Pacifiers OK For Breastfeeding Infants
Connie K. Ho for RedOrbit.com
When Beyoncé first had her baby, the media went wild over her decision to breastfeed in public. Following that breastfeeding incident, breastfeeding is again in the news; however, it’s in relation to a new medical study rather than a celebrity happening. An experiment by physicians at Oregon Health and Science University (OHSU) challenges the perspective that pacifiers interfere with breastfeeding.
The study, presented Monday, April 30 at the annual meeting of the Pediatric Academic Societies in Boston, found that limiting pacifier use increased an infant’s consumption of formula during hospitalization.
“We were really surprised and disappointed because we had hoped that limiting pacifiers would improve breast-feeding rates,” commented Dr. Carrie Phillipi, an associate professor of pediatrics at OHSU and co-author of the study, in an interview with Time magazine.
Breastfeeding was originally promoted because it was thought to help infants have fewer illnesses; reduce risk of asthma, certain cancers, and obesity; as well as help mothers lose post-pregnancy weight. The American Academy of Pediatrics (AAP) recommended that mothers solely breastfeed children six months after birth. The World Health Organization (WHO) and the United Nations Children’s Fund (UNICEF) also promoted breastfeeding with the Ten Steps to Successful Breastfeeding. Medical centers that followed the 10 steps were qualified to be named as Baby-Friendly Hospitals by WHO.
“The primary reason for WHO’s policy on pacifiers is the potential for interference with suckling and establishing lactation,” noted Dr. Chessa Lutter, a senior advisor for the Pan American Health Organization/World Health Organization, in a Today Show segment. “There is some evidence to suggest that giving pacifiers or bottle nipples can interfere with suckling and getting a good latch on. It’s very important that the baby be able to properly latch on, which evolves over baby’s first week of life. Establishing a good suck is extremely important for the mother as well, so her own nipple isn’t irritated or damaged.”
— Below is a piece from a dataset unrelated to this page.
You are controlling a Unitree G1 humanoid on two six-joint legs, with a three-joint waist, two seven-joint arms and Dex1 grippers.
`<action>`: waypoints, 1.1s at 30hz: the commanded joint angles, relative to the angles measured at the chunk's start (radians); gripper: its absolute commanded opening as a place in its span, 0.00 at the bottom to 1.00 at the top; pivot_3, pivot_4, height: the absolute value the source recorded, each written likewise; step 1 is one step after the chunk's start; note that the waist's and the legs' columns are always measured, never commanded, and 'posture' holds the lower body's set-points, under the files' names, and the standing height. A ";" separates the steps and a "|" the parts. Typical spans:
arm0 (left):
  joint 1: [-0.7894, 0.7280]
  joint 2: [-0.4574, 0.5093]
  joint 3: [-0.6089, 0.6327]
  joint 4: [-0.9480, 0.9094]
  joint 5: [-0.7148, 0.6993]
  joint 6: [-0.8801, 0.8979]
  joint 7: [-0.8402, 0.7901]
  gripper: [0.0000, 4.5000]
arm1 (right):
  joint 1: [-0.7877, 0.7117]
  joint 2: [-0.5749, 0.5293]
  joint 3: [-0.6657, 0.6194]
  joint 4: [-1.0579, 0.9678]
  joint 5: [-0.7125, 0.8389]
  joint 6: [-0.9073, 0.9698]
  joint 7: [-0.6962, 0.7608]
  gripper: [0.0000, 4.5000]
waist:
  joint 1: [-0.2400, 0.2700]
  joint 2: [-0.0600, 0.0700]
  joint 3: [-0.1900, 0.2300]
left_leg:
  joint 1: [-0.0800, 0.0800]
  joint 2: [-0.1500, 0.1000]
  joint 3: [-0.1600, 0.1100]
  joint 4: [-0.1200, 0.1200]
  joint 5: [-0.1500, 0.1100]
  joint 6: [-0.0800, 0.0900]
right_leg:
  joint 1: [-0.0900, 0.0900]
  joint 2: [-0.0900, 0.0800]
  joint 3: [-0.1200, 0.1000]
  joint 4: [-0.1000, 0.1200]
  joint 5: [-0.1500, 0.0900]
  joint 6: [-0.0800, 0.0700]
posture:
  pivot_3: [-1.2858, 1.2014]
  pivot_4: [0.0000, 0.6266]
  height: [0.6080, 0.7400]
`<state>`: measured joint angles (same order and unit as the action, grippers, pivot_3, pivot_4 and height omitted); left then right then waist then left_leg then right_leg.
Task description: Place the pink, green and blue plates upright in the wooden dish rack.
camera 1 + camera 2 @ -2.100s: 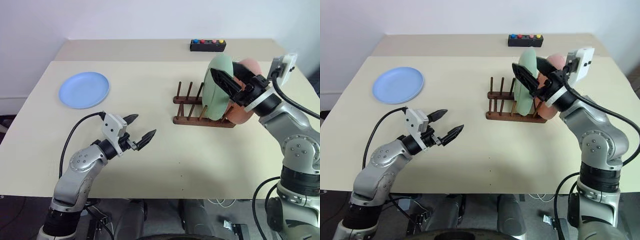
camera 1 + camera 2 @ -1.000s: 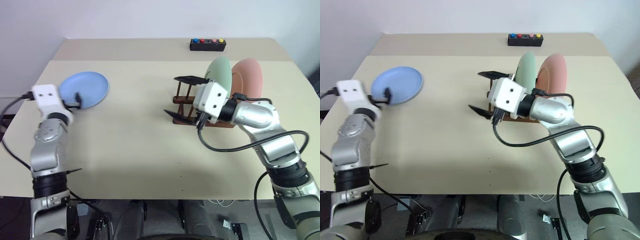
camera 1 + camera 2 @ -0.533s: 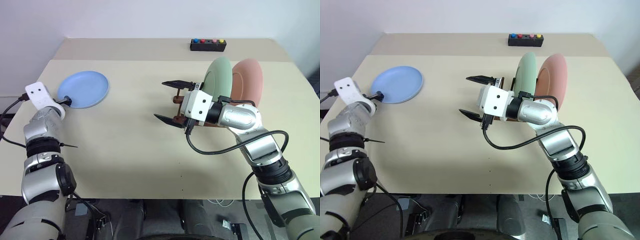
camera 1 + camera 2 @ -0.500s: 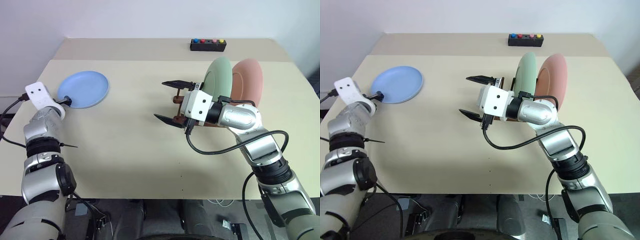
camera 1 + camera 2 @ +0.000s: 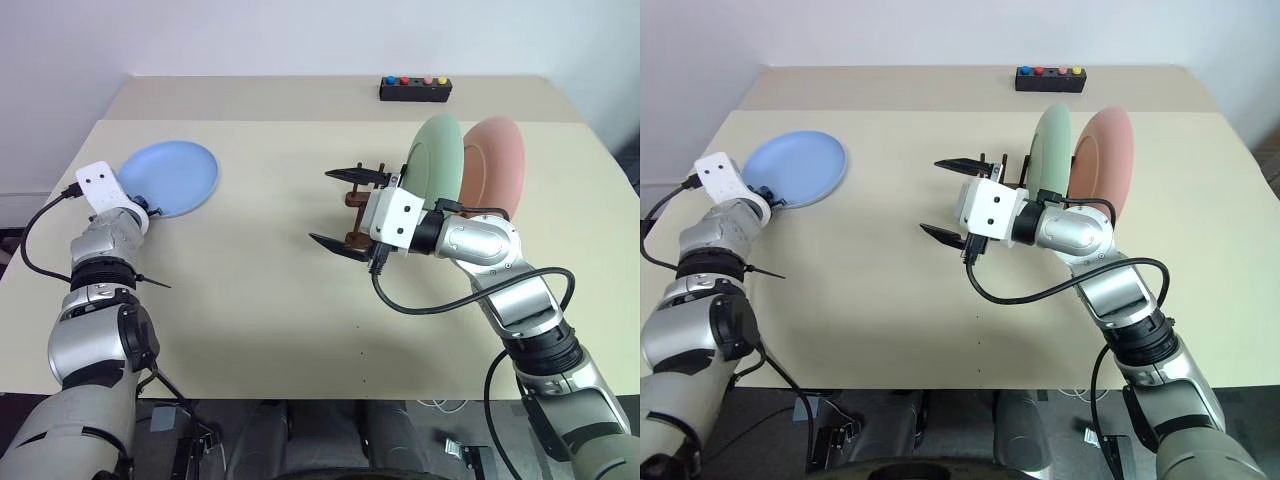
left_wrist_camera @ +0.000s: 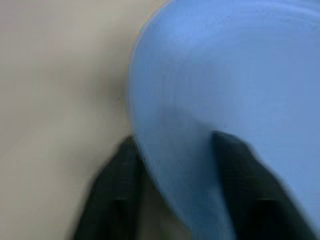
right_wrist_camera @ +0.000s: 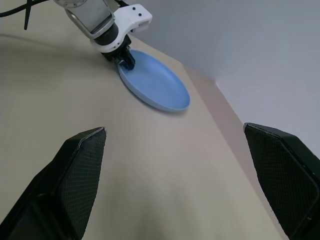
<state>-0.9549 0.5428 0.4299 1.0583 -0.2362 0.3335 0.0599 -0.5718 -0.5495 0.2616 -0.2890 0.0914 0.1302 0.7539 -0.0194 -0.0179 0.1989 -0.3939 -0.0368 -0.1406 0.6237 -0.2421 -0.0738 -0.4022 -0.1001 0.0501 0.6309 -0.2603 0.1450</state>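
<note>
the wooden dish rack (image 5: 362, 212) stands on the beige table (image 5: 260, 300), right of the table's middle, and serves as the landmark here. the green plate (image 5: 434, 172) stands upright in the rack, and the pink plate (image 5: 494, 166) stands upright just beside it on the rack's right side, the two close together with rims overlapping in the head views. the blue plate (image 5: 170, 178) is well apart from the rack, far to its left near the table's left edge, with its near rim lifted slightly where it is gripped, as the right wrist view suggests. the left gripper (image 5: 143, 207) is at that near left rim of the blue plate, far left of the rack; in the left wrist view one black finger (image 6: 112, 192) sits outside and under the rim and the other lies on the plate's inner face, so the fingers are pinched down onto the rim with the plate's edge between them. the right gripper (image 5: 345, 208) hangs in the air just in front of the rack's left end, pointing away from the rack towards the blue plate, its two black fingers (image 7: 80, 170) spread wide and holding nothing. a black box with coloured buttons (image 5: 415, 90) sits behind the rack at the table's far edge.
</note>
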 commanded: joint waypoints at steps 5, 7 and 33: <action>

In December 2010, OHSU, which had been working to be named a Baby-Friendly Hospital, created a new policy that stated that pacifiers were to only be given to newborns for special circumstances like for treatment following painful procedures. With this policy in place, Dr. Laura Kair and Dr. Carrie Phillipi implemented a project to see if eliminating pacifier distribution would increase exclusive breastfeeding. Findings between June 2010 and August 2011 actually showed that the rate of exclusive breastfeeding decreased and that the number of infants receiving formula increased.
“There is a great deal of energy nationally as well as internationally in support of increasing the number of Baby-Friendly Hospitals,” remarked Kair, pediatric resident at OHSU Doernbecher Children’s Hospital, in a prepared statement. “Taken together, the 10 steps improve exclusive breastfeeding rates in the hospital. However, the effect of pacifier use on initiation and duration of exclusive breastfeeding has not been well-established in the medical literature.”
The researchers believe that there should be discussion regarding the pacifiers, as the findings prove to be different from information that was previously publicized by organizations like the AAP and WHO.
“Our goal with publicizing this data is to stimulate conversation and scientific inquiry about whether there is sufficient evidence to support the universal recommendation of not offering pacifiers to breastfeeding infants in the first few days to weeks of life,” Kair continued. “This subject poses an additional dilemma for parents and pediatric providers as pacifier use is associated with a decreased risk of sudden infant death syndrome (SIDS), and the AAP recommends using a pacifier for sleep after breastfeeding is established.”